Tarihî dediğimiz bu eski yapıların çoğu yıkık dökük vaziyette bekliyor. Onları değerlendirebilmek için yıkıp yeniden yapacağız. Bu işin normal evler ve apartmanlar için yapılanına kentsel dönüşüm denir. Tarihî yapıların yıkılıp yeniden yapılmasına da Clark Kent’sel dönüşüm diyoruz. Neden, çünkü süper bir dönüşüm gerçekleşiyor.
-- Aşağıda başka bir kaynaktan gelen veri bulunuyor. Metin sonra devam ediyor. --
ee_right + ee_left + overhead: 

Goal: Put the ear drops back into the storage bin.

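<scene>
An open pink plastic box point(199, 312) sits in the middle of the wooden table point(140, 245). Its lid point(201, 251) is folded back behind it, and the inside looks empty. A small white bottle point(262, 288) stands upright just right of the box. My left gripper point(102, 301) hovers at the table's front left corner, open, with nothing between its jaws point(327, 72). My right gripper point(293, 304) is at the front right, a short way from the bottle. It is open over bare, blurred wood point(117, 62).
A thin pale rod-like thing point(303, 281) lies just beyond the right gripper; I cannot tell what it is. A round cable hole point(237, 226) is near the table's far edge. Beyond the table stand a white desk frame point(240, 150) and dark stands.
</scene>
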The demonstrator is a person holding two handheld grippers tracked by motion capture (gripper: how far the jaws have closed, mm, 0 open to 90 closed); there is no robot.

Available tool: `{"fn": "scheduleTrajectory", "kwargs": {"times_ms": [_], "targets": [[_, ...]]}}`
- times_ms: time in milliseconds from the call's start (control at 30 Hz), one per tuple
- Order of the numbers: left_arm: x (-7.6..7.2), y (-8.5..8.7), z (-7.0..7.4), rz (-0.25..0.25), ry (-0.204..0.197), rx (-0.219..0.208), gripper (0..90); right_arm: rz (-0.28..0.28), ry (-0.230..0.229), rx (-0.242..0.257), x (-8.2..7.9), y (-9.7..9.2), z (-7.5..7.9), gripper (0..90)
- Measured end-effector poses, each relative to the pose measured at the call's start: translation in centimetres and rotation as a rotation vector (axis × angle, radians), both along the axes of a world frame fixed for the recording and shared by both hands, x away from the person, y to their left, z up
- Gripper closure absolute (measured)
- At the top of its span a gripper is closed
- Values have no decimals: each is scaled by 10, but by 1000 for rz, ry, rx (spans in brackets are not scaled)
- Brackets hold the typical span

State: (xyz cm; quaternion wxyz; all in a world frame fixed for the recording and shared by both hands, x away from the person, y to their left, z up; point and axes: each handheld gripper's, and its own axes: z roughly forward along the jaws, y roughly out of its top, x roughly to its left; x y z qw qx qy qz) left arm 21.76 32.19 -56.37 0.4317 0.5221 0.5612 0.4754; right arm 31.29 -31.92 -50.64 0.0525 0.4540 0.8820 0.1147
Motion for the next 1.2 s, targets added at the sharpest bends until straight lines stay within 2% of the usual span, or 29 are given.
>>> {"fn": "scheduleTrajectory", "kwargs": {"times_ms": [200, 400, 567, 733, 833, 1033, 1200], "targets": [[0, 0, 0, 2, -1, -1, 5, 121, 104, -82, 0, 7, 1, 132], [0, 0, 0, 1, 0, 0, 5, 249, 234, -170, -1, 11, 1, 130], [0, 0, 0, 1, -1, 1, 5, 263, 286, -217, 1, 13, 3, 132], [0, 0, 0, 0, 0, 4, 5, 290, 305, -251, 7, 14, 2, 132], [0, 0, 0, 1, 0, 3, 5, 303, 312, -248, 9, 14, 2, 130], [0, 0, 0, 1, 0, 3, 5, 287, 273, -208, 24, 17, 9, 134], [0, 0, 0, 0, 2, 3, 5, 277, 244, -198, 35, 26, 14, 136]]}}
Bu dönüşümün zamanının geldiğini şarkısından anlıyoruz:
“Clark Kent’e dönüşüm geldiği zaman
Kripton’da bir bina çöker temelsiz
Alıp da ruhsatını dikmek istersin
Karanlık uzaylar kör sağır dilsiz…”
Bizi ve icraatımızı eleştirecek başka bir şey bulamayanlar, Katar meselesine takılmış. Bizde o restorasyonu yapacak kimse yok muymuş falan… Yahu biz durduk yerde neden yaptırıyoruz acaba? Tabiî ki satmak için. Satın alacak olan da Katarlılar, kendi keyiflerine göre inşa edecekler, hepsi bu. Yoksa bizim yaptığımızı Katarlı beğenmezse almaz. Kimseye de satamayız.